Même le problème des équipes déjà en tête qui alignent des formations remaniées lors du dernier match de groupe, alors que leurs adversaires jouent encore leur qualification, serait réglé, puisqu’elles auraient tout intérêt à finir dans le top 8 des 12 vainqueurs de groupe.
S’il est avancé qu’un tour de barrage intermédiaire pourrait entraîner une attente trop longue entre les matches pour les meilleures équipes, cet argument est désormais moins pertinent dans ce calendrier.
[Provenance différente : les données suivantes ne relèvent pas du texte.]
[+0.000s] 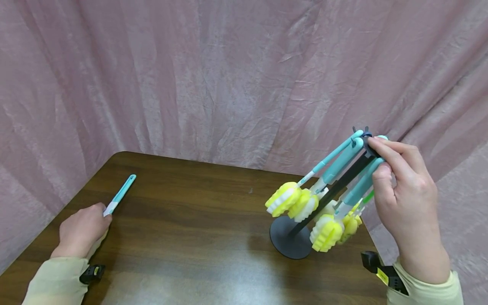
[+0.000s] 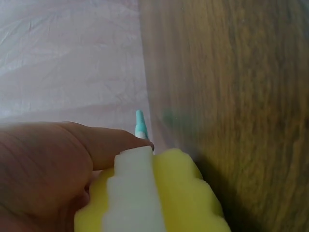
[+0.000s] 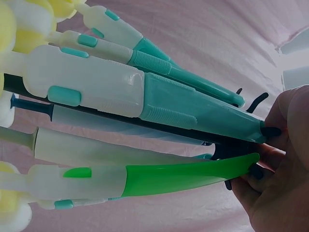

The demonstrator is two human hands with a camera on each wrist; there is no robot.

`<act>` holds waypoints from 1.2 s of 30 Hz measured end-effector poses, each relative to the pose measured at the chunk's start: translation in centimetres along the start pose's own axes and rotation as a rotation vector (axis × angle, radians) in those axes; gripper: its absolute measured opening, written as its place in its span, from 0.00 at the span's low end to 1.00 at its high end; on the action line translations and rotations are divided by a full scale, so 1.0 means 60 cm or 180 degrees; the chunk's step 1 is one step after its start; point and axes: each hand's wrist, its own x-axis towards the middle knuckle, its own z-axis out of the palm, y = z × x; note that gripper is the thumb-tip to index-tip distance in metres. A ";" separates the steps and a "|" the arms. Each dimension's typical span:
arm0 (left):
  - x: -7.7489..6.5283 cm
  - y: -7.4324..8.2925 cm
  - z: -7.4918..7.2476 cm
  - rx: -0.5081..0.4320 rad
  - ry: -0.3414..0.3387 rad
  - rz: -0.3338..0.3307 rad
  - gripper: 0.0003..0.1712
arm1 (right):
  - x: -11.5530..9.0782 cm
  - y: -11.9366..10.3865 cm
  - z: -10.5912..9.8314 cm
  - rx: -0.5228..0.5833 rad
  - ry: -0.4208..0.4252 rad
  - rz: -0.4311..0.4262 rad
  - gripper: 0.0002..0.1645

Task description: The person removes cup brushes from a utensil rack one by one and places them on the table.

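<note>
My left hand [image 1: 81,228] grips a sponge bottle brush [image 1: 121,194] at the left of the table; its teal and white handle points away from me. In the left wrist view its yellow and white sponge head [image 2: 136,193] sits beside the thumb side of the hand. At the right, my right hand [image 1: 413,199] holds the top of a black hanging stand [image 1: 348,173]. Several similar brushes hang from its hooks, sponges downward. The right wrist view shows a green-handled brush [image 3: 188,180] and a wide teal-handled brush [image 3: 193,104] close to my fingers.
The stand's round black base [image 1: 291,245] is on the brown wooden table [image 1: 190,212]. Behind and beside the table hangs a pink curtain [image 1: 228,84]. The table's right edge runs just past the hanging brushes.
</note>
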 end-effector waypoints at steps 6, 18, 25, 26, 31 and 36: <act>0.005 -0.002 0.000 0.0036 -0.0181 -0.0048 0.13 | 0.000 0.001 0.001 -0.0002 -0.0004 0.0006 0.27; 0.006 -0.002 0.002 0.0080 -0.0136 -0.0020 0.13 | 0.000 -0.008 0.001 0.0030 0.0021 0.0018 0.27; 0.004 -0.002 0.005 0.0066 -0.0135 -0.0005 0.12 | 0.000 -0.007 0.001 0.0025 0.0028 0.0042 0.27; 0.003 -0.002 0.005 0.0062 -0.0134 -0.0006 0.12 | 0.000 -0.007 0.001 0.0028 0.0030 0.0042 0.27; 0.004 -0.001 0.003 0.0054 -0.0173 -0.0053 0.13 | 0.000 -0.004 0.001 0.0040 0.0033 0.0035 0.26; 0.005 0.000 0.000 0.0050 -0.0198 -0.0089 0.14 | 0.000 0.000 0.002 0.0032 0.0024 0.0014 0.26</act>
À l’inverse, une pause plus longue au milieu du tournoi constituerait sans doute un avantage encore plus important, à mesure que la fatigue s’installe.
Par ailleurs, les vainqueurs du groupe A devront attendre six jours entre leur dernier match de groupe et les seizièmes de finale, tandis que les vainqueurs du groupe L n’auront qu’un délai de cinq jours.
Porter cela à sept ou huit ne constitue guère un point négatif suffisant au regard des nombreux aspects positifs. Le calendrier de la Coupe du monde pourrait aussi être aménagé de manière plus judicieuse.
Et si certains contestent le fait que le futur champion ne dispute que sept matches au lieu du maximum de huit... est-ce vraiment un problème ? Ce n’est que la récompense pour avoir terminé en tête de la première phase, et cela reste plus logique sur le plan mathématique pour un tournoi sportif que l’actuel casse-tête des qualifiés en tant que meilleurs troisièmes.
Surtout, on préserverait un peu plus de la magie d’autrefois. Les matches de la phase de groupes — et, par extension, toute la Coupe du monde — auraient bien plus de sens.